Ever needed to debug a Protobuf message without the full context of what data is included in it? I did for a security project I was working on. Existing libraries missed a few decodings or were too slow for what I needed. I also realized that I was OK with the tradeoff of some decoding misses for certain types of data in order to improve on overall speed.
Take the hex string of a Protobuf message, call fast_decoder, and you're set:
import json
from protobuf import fast_decoder
a = "0a2f0a084a6f686e20446f6510011a106a6f686e406578616d706c652e636f6d220f0a0b3131312d3232322d33333310010a1e0a084a616e6520446f6510021a106a616e65406578616d706c652e636f6d"
print(json.dumps(fast_decoder(a), indent=2))Yields the following output:
{
"1": [
{
"1": "John Doe",
"2": 1,
"3": "[email protected]",
"4": {
"1": "111-222-333",
"2": 1
}
},
{
"1": "Jane Doe",
"2": 2,
"3": "[email protected]"
}
]
}- Faster than previous Protobuf decoders by multiple orders of magnitude.
- Catches many fields that other Protobuf decoders miss or incorrectly parse.
- Directly converts the Protobuf message into JSON.

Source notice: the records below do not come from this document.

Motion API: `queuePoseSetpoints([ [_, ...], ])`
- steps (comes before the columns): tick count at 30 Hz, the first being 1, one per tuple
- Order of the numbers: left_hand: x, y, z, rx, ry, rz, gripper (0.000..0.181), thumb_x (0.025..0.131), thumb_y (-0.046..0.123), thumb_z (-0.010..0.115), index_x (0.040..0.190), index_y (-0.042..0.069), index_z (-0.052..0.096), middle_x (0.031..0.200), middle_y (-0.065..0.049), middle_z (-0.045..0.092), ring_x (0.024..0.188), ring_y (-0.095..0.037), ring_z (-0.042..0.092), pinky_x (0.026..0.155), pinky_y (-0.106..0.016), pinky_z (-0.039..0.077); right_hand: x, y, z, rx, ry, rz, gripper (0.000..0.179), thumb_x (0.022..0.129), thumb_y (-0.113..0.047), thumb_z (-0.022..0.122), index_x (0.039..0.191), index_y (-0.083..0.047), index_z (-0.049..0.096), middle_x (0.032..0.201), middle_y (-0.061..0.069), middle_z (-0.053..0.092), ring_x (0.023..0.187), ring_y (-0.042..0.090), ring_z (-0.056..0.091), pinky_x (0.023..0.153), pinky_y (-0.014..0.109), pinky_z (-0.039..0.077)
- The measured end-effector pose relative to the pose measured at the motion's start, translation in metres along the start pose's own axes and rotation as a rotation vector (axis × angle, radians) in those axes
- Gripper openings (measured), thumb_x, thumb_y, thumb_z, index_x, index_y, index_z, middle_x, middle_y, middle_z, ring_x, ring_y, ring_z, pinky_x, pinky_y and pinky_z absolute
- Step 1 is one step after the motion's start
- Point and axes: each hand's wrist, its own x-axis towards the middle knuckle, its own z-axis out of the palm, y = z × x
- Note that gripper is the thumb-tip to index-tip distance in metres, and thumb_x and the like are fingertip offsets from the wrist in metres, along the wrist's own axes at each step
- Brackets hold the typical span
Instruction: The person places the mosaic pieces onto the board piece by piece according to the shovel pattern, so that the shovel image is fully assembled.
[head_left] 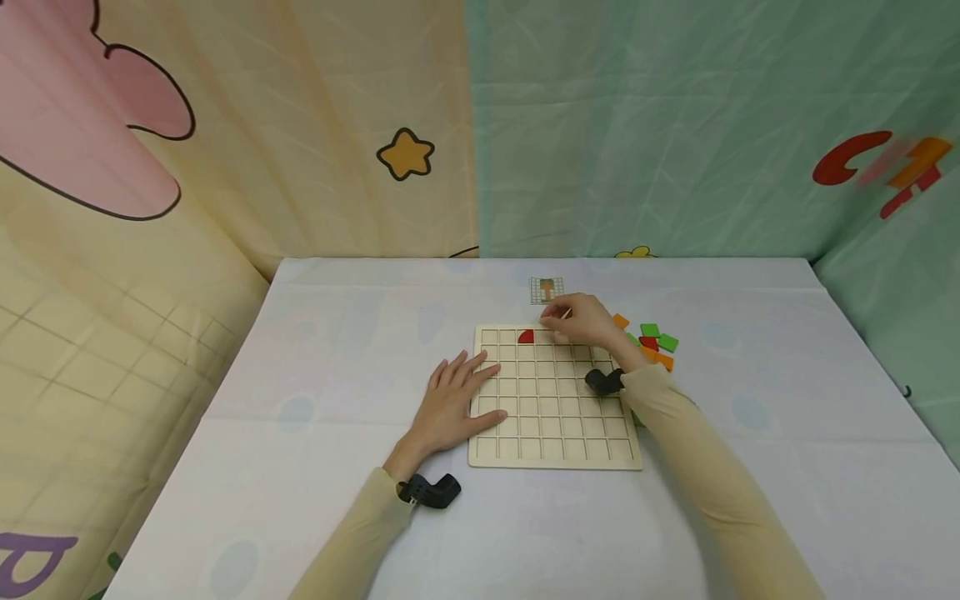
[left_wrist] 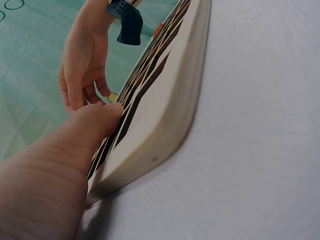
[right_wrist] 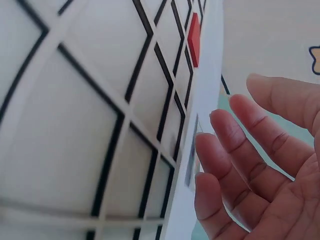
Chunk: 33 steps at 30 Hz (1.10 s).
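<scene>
A pale wooden grid board lies on the table, and a red piece with one rounded corner sits in its farthest row. My left hand rests with spread fingers on the board's left side; in the left wrist view its thumb lies over the edge of the grid. Over the far edge of the board is my right hand, right of the red piece. The right wrist view shows its fingers loosely bent with nothing between them, and the red piece beyond.
Behind the board lies a small card printed with a grid and a brown and green figure. Loose orange, green and red pieces lie in a heap to the right, partly behind the right forearm. Patterned curtains enclose the table.
</scene>
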Motion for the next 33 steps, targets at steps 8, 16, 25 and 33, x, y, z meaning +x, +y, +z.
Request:
queuePoseSetpoints([
  [8,0.0,0.0,0.001,-0.001,0.013,0.006,0.07,0.087,0.057,0.055,0.146,0.021,0.04,0.154,-0.003,0.024,0.142,-0.028,0.012,0.112,-0.045,0.003,-0.018,0.014,-0.021,0.019,0.084,0.059,0.022,0.094,-0.025,0.061,0.103,-0.007,0.069,0.096,0.009,0.064,0.081,0.025,0.058,0.07,0.039,0.048],
  [16,0.0,0.0,0.0,0.0,0.021,0.01,0.07,0.087,0.056,0.056,0.145,0.021,0.041,0.154,-0.003,0.025,0.141,-0.029,0.013,0.112,-0.045,0.003,-0.04,0.024,-0.039,0.011,0.111,0.152,0.022,0.092,-0.026,0.064,0.101,-0.006,0.069,0.099,0.011,0.063,0.085,0.027,0.056,0.07,0.041,0.047],
  [25,0.0,0.0,-0.001,0.006,0.018,0.007,0.07,0.087,0.058,0.055,0.145,0.021,0.041,0.154,-0.003,0.025,0.141,-0.029,0.013,0.112,-0.045,0.003,-0.058,0.039,-0.052,-0.058,0.045,0.221,0.026,0.089,-0.023,0.068,0.101,0.0,0.068,0.088,0.01,0.059,0.078,0.027,0.051,0.069,0.038,0.042],
  [33,0.0,0.001,0.0,0.0,0.022,0.013,0.071,0.087,0.057,0.056,0.145,0.02,0.041,0.154,-0.003,0.026,0.141,-0.03,0.014,0.112,-0.046,0.004,-0.067,0.05,-0.056,-0.114,0.017,0.287,0.033,0.086,-0.027,0.07,0.107,-0.001,0.066,0.09,0.011,0.059,0.074,0.026,0.052,0.065,0.038,0.042],
])
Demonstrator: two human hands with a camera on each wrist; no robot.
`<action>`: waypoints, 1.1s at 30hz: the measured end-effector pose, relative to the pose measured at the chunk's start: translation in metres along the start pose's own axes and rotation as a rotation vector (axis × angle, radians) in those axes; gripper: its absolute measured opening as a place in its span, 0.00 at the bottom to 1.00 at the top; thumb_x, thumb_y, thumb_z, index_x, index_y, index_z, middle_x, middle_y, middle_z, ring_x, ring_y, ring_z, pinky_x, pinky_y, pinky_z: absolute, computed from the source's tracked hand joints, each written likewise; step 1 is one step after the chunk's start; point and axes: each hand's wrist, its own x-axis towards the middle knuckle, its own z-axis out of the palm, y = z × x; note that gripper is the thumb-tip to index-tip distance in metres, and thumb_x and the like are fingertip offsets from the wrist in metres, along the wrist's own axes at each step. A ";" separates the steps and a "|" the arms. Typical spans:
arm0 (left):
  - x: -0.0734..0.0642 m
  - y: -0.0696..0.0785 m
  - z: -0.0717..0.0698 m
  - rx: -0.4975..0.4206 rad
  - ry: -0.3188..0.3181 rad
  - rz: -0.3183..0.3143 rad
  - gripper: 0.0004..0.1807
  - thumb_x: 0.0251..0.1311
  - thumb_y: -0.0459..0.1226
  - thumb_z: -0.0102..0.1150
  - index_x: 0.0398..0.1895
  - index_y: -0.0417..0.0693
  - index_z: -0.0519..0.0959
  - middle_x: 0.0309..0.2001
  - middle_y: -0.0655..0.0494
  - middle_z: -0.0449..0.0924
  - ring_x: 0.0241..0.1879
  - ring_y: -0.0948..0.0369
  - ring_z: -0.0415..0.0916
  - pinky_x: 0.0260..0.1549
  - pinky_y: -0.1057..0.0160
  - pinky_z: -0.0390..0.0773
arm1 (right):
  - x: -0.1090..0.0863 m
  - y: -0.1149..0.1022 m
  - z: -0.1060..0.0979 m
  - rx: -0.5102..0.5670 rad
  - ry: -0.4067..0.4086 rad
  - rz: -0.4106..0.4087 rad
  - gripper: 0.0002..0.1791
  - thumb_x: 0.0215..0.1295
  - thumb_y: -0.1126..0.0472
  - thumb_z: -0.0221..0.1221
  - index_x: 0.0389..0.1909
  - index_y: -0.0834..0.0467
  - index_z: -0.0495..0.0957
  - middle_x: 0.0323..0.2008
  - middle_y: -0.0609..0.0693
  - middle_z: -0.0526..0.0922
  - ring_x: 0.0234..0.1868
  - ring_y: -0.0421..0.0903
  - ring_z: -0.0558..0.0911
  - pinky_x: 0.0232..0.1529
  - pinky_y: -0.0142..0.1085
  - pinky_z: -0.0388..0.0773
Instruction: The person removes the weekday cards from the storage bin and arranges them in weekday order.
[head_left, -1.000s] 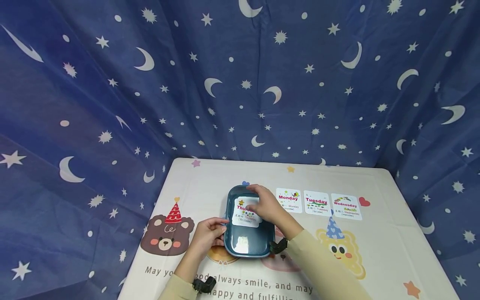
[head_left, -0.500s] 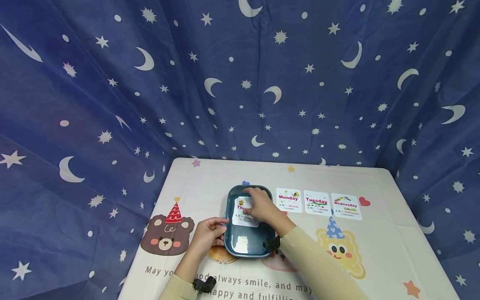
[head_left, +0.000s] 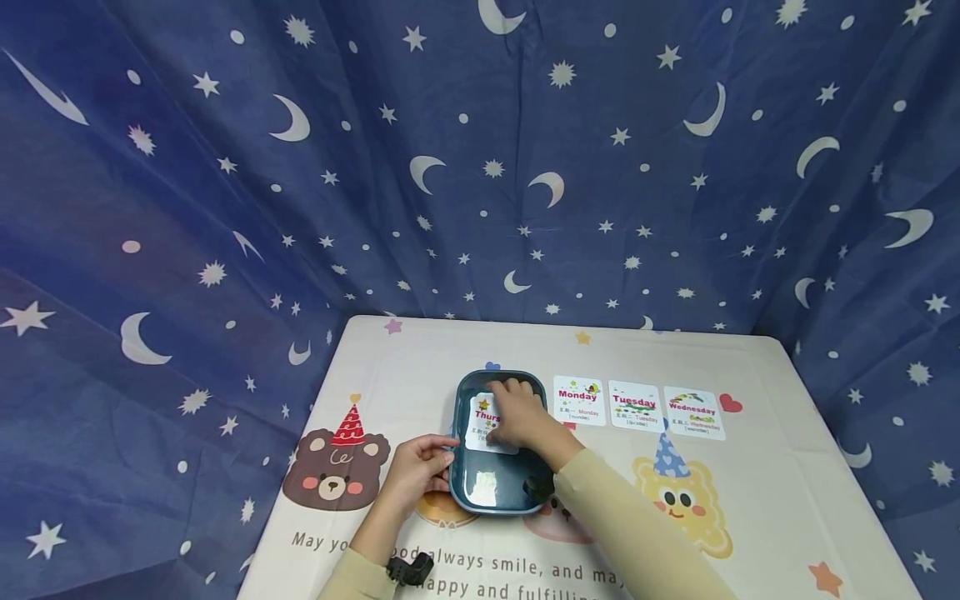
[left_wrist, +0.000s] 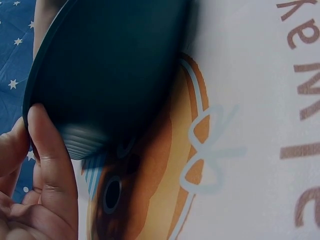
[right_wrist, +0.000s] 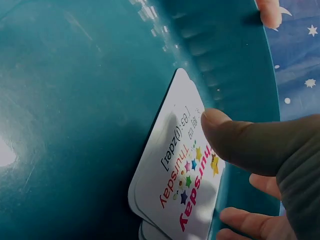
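Observation:
A dark teal rectangular plastic tray (head_left: 468, 492) stands on the table in the head view. At its left rim my left hand (head_left: 417, 468) pinches the wall, the thumb (left_wrist: 44, 130) against the outer side in the left wrist view. Inside lies a small stack of white cards, a Thursday card (head_left: 480, 429) on top. My right hand (head_left: 522, 419) reaches over this card from the right, fingers toward its far edge and thumb (right_wrist: 220, 127) over its face. The thumb seems to touch the card. Part of the lettering is hidden under the hand.
Right of the tray, a Monday card (head_left: 579, 402), a Tuesday card (head_left: 636, 407) and a Wednesday card (head_left: 693, 413) lie in a row. The tablecloth (head_left: 780, 483) is printed with cartoons and lettering. A blue curtain (head_left: 480, 208) hangs behind the table.
My right hand has moved left and further over the Thursday card, its thumb lower on the card than before. The left hand and the tray have stayed where they were.

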 end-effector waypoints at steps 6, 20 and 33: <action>0.000 0.000 0.000 -0.002 0.001 -0.002 0.17 0.72 0.27 0.64 0.61 0.34 0.84 0.32 0.53 0.79 0.25 0.62 0.77 0.22 0.67 0.85 | -0.002 -0.002 0.001 -0.053 -0.026 -0.010 0.59 0.46 0.45 0.86 0.80 0.50 0.67 0.67 0.59 0.75 0.65 0.59 0.71 0.71 0.58 0.74; -0.001 -0.001 0.000 -0.013 -0.007 0.013 0.17 0.72 0.27 0.62 0.61 0.31 0.83 0.31 0.54 0.79 0.24 0.62 0.77 0.22 0.66 0.86 | 0.000 -0.003 0.006 -0.100 -0.021 0.022 0.58 0.46 0.47 0.86 0.78 0.49 0.69 0.66 0.60 0.73 0.60 0.56 0.69 0.67 0.54 0.75; -0.002 0.000 0.000 -0.008 -0.009 0.008 0.17 0.73 0.27 0.62 0.62 0.32 0.82 0.31 0.54 0.80 0.24 0.62 0.77 0.22 0.67 0.85 | 0.002 -0.001 0.009 -0.100 -0.014 0.024 0.57 0.43 0.46 0.87 0.76 0.48 0.71 0.59 0.58 0.74 0.56 0.54 0.68 0.60 0.51 0.74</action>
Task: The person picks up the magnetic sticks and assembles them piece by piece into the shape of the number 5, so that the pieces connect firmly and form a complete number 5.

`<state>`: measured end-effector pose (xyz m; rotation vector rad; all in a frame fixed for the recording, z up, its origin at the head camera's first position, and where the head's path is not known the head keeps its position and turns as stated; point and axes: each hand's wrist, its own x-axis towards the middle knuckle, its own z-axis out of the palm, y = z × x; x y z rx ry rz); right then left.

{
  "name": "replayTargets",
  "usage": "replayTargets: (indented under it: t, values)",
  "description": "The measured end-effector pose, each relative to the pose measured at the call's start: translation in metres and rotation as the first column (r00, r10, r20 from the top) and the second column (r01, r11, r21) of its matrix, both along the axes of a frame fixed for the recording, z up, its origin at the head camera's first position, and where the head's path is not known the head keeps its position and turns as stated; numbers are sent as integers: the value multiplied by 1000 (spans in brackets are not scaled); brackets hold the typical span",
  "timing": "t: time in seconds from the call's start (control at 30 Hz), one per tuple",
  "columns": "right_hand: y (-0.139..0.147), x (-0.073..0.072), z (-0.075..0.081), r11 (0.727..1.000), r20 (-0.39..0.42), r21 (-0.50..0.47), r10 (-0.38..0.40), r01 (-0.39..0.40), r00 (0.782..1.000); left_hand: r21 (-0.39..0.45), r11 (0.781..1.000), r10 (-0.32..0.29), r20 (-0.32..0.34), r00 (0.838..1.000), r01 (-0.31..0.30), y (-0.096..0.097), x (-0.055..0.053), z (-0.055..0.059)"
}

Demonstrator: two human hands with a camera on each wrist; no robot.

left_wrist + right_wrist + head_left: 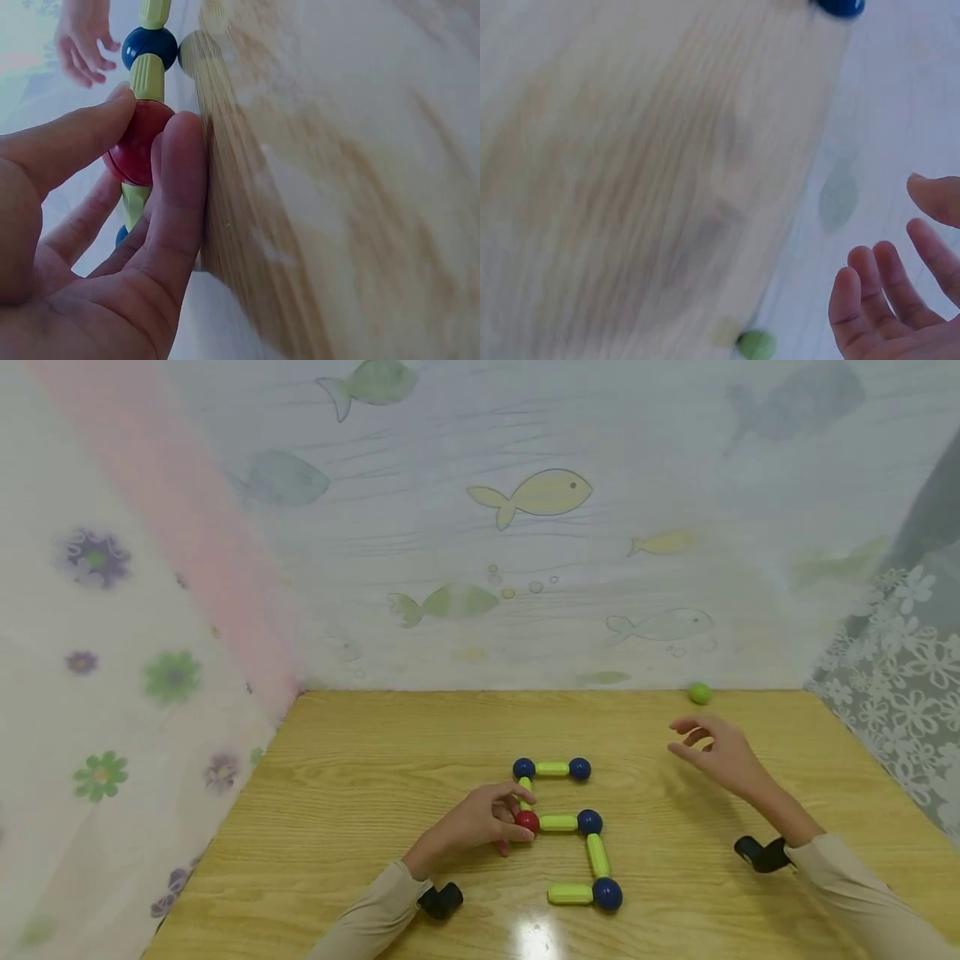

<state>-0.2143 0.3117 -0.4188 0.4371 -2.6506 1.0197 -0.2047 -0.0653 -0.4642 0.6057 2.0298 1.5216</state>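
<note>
My left hand [483,817] pinches a red ball [527,822] between thumb and fingers, seen close up in the left wrist view. The ball joins a chain of yellow-green rods and blue balls lying on the table in an S-like shape. From it one rod [558,823] runs right to a blue ball [589,822], and another goes up to a blue ball [523,768]. At the near end, a rod [570,894] sticks out leftward from a blue ball [607,894]. My right hand [718,753] hovers over the table's right side, fingers loosely bent, holding nothing.
A green ball [700,693] sits at the table's far edge, beyond the right hand. The wooden table [360,735] meets a fish-patterned curtain [420,543] at the back. Flowered cloth [97,718] hangs on the left, and white floral lace [918,668] on the right.
</note>
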Motion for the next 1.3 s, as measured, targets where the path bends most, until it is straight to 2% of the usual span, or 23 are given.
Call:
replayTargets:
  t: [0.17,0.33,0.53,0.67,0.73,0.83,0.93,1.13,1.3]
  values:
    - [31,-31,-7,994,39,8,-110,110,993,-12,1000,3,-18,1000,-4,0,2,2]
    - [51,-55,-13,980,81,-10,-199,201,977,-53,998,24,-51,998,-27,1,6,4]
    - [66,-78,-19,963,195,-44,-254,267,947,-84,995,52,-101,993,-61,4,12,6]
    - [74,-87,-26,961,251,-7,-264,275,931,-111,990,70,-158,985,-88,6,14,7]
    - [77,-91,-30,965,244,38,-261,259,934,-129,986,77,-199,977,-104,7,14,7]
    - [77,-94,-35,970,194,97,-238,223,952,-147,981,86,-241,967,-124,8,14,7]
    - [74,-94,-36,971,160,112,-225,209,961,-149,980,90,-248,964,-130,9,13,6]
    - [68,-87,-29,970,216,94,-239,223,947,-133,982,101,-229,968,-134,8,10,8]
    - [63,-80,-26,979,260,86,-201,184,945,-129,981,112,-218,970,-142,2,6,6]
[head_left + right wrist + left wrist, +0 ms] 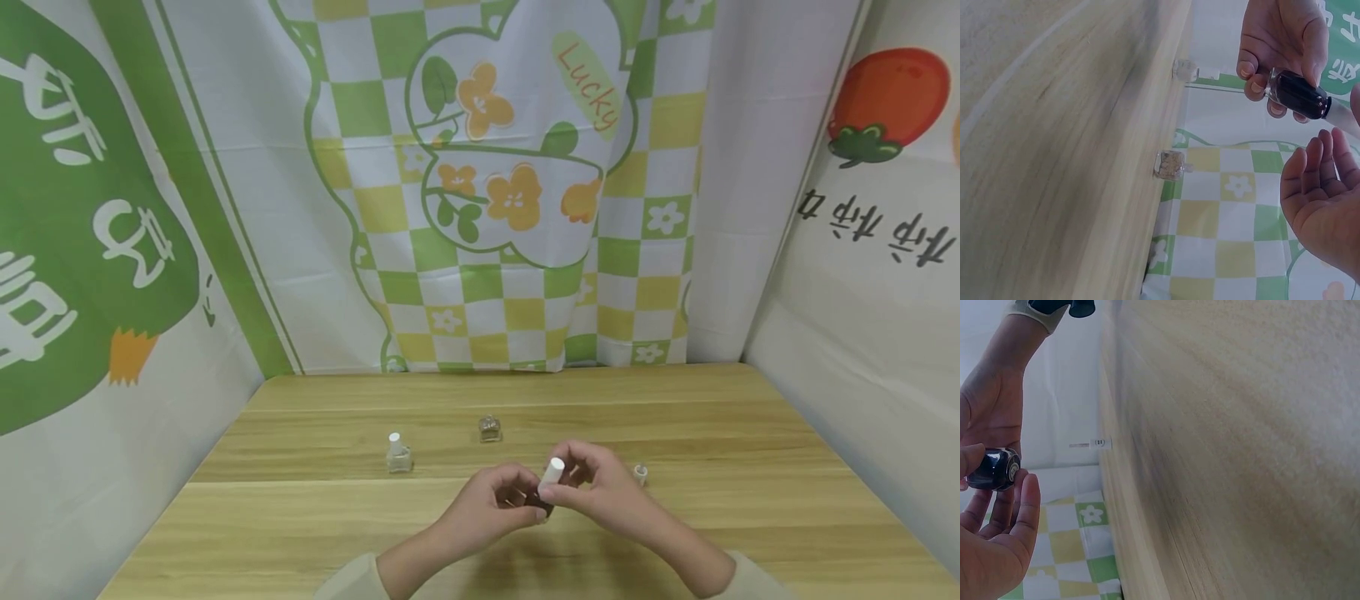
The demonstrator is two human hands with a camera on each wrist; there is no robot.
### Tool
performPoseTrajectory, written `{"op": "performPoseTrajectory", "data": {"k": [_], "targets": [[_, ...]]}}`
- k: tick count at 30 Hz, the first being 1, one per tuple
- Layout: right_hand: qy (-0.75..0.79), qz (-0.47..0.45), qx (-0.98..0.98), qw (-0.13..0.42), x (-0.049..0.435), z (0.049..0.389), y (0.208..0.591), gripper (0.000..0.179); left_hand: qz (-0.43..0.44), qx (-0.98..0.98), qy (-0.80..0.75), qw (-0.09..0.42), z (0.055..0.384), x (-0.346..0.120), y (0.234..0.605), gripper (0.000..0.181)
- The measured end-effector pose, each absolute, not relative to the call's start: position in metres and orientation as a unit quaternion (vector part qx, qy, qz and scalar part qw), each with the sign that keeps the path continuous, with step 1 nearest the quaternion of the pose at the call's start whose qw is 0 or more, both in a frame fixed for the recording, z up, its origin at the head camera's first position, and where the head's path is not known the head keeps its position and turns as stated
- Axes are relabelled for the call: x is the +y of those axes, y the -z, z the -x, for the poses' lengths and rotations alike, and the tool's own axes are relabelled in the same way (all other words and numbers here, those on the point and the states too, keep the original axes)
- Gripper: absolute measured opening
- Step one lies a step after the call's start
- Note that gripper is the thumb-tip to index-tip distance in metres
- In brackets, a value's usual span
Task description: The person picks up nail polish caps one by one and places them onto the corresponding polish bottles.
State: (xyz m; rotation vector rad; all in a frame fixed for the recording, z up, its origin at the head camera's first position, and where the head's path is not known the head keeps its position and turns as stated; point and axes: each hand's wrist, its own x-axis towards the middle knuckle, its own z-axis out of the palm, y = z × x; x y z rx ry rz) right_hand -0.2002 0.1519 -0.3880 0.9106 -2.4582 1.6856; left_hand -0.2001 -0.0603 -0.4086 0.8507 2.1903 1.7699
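Observation:
A dark nail polish bottle (pixel 1297 94) with a long white cap (pixel 553 472) is held between both hands above the table. My left hand (pixel 491 508) grips the glass body between thumb and fingers. With thumb and fingers my right hand (pixel 603 492) pinches the white cap, which sits on the bottle's neck. In the left wrist view the bottle's round base label faces the camera. To the right of my right hand, a separate white cap (pixel 640 475) stands on the table, its brush (pixel 1079 445) pointing up.
An uncapped glitter polish bottle (pixel 490 429) stands behind the hands. Farther left is a clear bottle (pixel 399 460) with a white cap. The wooden table (pixel 315 517) has printed cloths hanging behind it and at both sides.

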Motion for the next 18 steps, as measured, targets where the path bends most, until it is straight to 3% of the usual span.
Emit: {"op": "performPoseTrajectory", "data": {"k": [18], "targets": [[-0.517, -0.370, -0.772, 0.018, 0.1624, 0.2028, 0.3837, 0.025, -0.287, 0.739, -0.601, 0.099, 0.1999, -0.0596, 0.4087, 0.019]]}}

- Less than 150 lines of code in total 😄
- Does not float up the original field type of the underlying Protobuf message, making it difficult to determine if an incorrect parsing has occurred.
- Does some guessing on what the field could be, which could lead to some incorrect parsing on some messages.
- Does not support groups, which are deprecated in newer versions of the Protobuf specification.